■ **YOUR ASSIGNMENT**: Apart from the pictures, reproduce the data below exactly as it stands.

[THE DATA — start]

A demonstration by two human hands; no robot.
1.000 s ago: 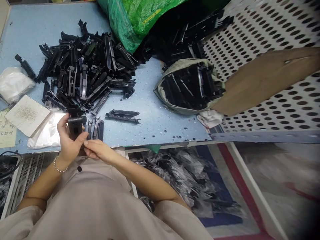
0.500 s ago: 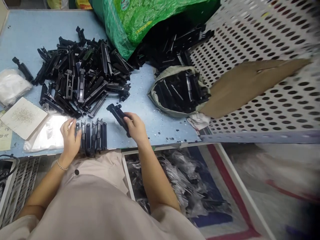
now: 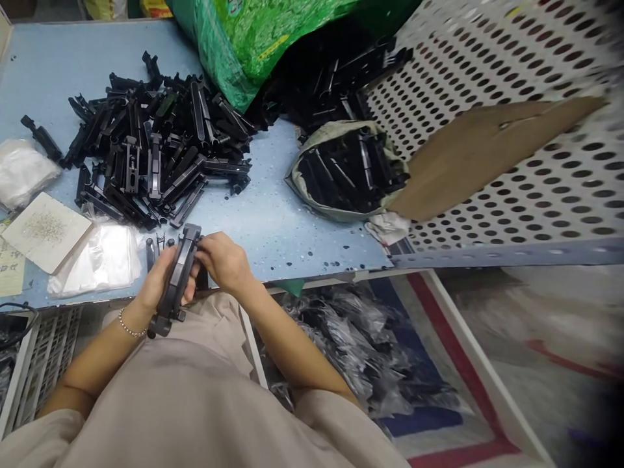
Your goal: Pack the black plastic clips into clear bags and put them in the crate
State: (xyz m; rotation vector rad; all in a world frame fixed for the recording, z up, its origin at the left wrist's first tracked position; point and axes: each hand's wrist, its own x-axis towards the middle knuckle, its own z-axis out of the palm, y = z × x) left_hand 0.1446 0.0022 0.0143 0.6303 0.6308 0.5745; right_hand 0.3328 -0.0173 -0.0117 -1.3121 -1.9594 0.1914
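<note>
My left hand [image 3: 158, 279] is wrapped round a black plastic part [image 3: 179, 276], held tilted over the front edge of the table. The fingers of my right hand [image 3: 221, 260] are bent together at the upper right side of this part; whether they pinch it is hard to see. Behind my left hand stand a few more black parts [image 3: 151, 252] in a row, largely hidden. A large heap of similar parts [image 3: 156, 143] lies on the blue table [image 3: 273, 240] beyond my hands.
Clear plastic bags [image 3: 97, 260] and a white square tile [image 3: 47, 231] lie at the left. A green sack [image 3: 234, 52] and a cloth bag [image 3: 341, 211] hold black parts. Below the table edge is a bin [image 3: 468, 364] of wrapped parts. A perforated panel [image 3: 487, 71] rises at right.
My left hand has closed round a black part and turned. My right hand has moved left to meet it. The part formerly in my right hand is no longer seen apart at right.
</note>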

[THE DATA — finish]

■ **RESPONSE TO THIS TASK**:
A demonstration by two human hands; no robot.
1.000 s ago: 
0.500 s ago: 
now: 
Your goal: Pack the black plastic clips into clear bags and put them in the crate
State: (xyz m; rotation vector rad; all in a world frame fixed for the recording, z up, its origin at the left wrist's first tracked position; point and axes: each hand's wrist, its own x-axis towards the middle knuckle, its own z-axis out of the palm, y = z × x) left_hand 0.1446 0.0022 0.0143 0.6303 0.6308 0.5745; right_hand 0.3328 -0.0173 -0.0117 -1.3121 -1.9594 0.1914
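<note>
My left hand [image 3: 158, 279] is wrapped round a black plastic part [image 3: 179, 276], held tilted over the front edge of the table. The fingers of my right hand [image 3: 221, 260] are bent together at the upper right side of this part; whether they pinch it is hard to see. Behind my left hand stand a few more black parts [image 3: 151, 252] in a row, largely hidden. A large heap of similar parts [image 3: 156, 143] lies on the blue table [image 3: 273, 240] beyond my hands.
Clear plastic bags [image 3: 97, 260] and a white square tile [image 3: 47, 231] lie at the left. A green sack [image 3: 234, 52] and a cloth bag [image 3: 341, 211] hold black parts. Below the table edge is a bin [image 3: 468, 364] of wrapped parts. A perforated panel [image 3: 487, 71] rises at right.
My left hand has closed round a black part and turned. My right hand has moved left to meet it. The part formerly in my right hand is no longer seen apart at right.
</note>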

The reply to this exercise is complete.